La inclusión de García Rodríguez en esa lista contribuyó a aumentar la atención sobre su caso y a que su historial fuera revisado dentro de los procedimientos migratorios correspondientes.

El contexto: la creciente presión contra represores cubanos en EE.UU.

La orden de deportación se produce en un contexto de creciente presión política para investigar la presencia de antiguos represores cubanos en territorio estadounidense.

Diversos congresistas, organizaciones del exilio y activistas han sostenido que las personas vinculadas a violaciones de derechos humanos no deberían beneficiarse de programas migratorios ni obtener protección en el mismo país donde buscaron refugio muchas de sus víctimas.

Durante los últimos años han surgido campañas para recopilar información sobre exfuncionarios que participaron en actos de represión política, detenciones arbitrarias, vigilancia de opositores o violaciones de libertades fundamentales dentro de Cuba.

Estas iniciativas han generado una base documental cada vez más amplia que ha servido para alertar a las autoridades estadounidenses sobre casos específicos.

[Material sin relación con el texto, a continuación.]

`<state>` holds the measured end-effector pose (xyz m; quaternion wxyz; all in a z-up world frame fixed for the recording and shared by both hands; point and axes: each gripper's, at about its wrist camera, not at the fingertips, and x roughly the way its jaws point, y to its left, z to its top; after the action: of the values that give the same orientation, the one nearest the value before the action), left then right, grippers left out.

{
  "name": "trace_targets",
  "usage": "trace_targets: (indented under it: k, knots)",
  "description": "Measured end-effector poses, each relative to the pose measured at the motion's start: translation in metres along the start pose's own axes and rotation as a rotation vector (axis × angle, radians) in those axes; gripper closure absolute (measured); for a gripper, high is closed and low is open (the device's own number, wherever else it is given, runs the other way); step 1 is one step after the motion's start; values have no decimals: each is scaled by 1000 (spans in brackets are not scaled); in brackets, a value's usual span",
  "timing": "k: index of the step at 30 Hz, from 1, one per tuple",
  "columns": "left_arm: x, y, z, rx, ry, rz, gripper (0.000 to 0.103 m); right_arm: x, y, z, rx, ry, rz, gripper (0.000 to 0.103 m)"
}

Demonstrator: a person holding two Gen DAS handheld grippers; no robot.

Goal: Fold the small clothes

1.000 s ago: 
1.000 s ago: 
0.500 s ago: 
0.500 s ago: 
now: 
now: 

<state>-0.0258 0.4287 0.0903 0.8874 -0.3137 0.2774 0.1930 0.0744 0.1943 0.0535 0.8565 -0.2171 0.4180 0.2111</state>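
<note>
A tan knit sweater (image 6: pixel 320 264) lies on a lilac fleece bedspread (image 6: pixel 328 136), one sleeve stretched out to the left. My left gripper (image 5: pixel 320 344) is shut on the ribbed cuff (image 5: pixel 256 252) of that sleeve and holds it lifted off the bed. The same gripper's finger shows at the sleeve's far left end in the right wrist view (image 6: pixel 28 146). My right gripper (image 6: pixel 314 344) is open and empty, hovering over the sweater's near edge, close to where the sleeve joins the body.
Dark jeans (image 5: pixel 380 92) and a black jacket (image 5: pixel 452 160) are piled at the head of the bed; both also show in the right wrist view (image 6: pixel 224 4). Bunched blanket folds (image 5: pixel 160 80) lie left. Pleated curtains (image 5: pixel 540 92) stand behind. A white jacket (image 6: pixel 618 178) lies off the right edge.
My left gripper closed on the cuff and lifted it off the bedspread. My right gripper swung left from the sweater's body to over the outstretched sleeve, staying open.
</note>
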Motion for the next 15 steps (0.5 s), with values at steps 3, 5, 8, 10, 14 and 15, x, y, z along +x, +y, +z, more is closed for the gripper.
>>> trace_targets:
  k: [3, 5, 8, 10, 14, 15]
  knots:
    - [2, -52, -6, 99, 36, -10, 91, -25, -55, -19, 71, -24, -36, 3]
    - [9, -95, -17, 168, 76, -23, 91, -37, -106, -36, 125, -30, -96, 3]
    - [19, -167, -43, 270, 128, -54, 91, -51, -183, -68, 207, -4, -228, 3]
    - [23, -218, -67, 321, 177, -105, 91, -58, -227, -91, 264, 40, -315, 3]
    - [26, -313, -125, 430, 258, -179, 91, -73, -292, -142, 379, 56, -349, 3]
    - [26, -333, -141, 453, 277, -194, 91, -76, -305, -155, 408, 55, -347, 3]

Un mensaje para víctimas y denunciantes

Más allá de las implicaciones migratorias, la deportación de Digsan García Rodríguez posee una fuerte carga simbólica para quienes denunciaron durante años sus presuntos abusos.

Para numerosas víctimas, la decisión representa un reconocimiento a la importancia de documentar hechos, conservar pruebas y mantener vivas las denuncias incluso cuando parecen no tener consecuencias inmediatas.

Activistas consideran que el caso envía además un mensaje a otros antiguos funcionarios señalados por actos represivos: el paso del tiempo y la salida de Cuba no necesariamente eliminan la posibilidad de rendir cuentas por actuaciones pasadas.

Mientras se concreta su expulsión hacia Guatemala, el caso vuelve a poner sobre la mesa un debate que gana fuerza dentro del exilio cubano y de la política estadounidense: hasta qué punto deben revisarse los antecedentes de quienes formaron parte de los órganos de control y represión del régimen cubano antes de obtener beneficios migratorios en Estados Unidos.

Para las víctimas que durante años reclamaron justicia, la decisión judicial representa una victoria moral. Para los activistas que impulsaron las denuncias, constituye la demostración de que la documentación rigurosa puede abrir el camino hacia la rendición de cuentas. Y para muchos cubanos dentro y fuera de la Isla, es una señal de que las acusaciones de abuso de poder pueden seguir teniendo consecuencias incluso después de cruzar fronteras.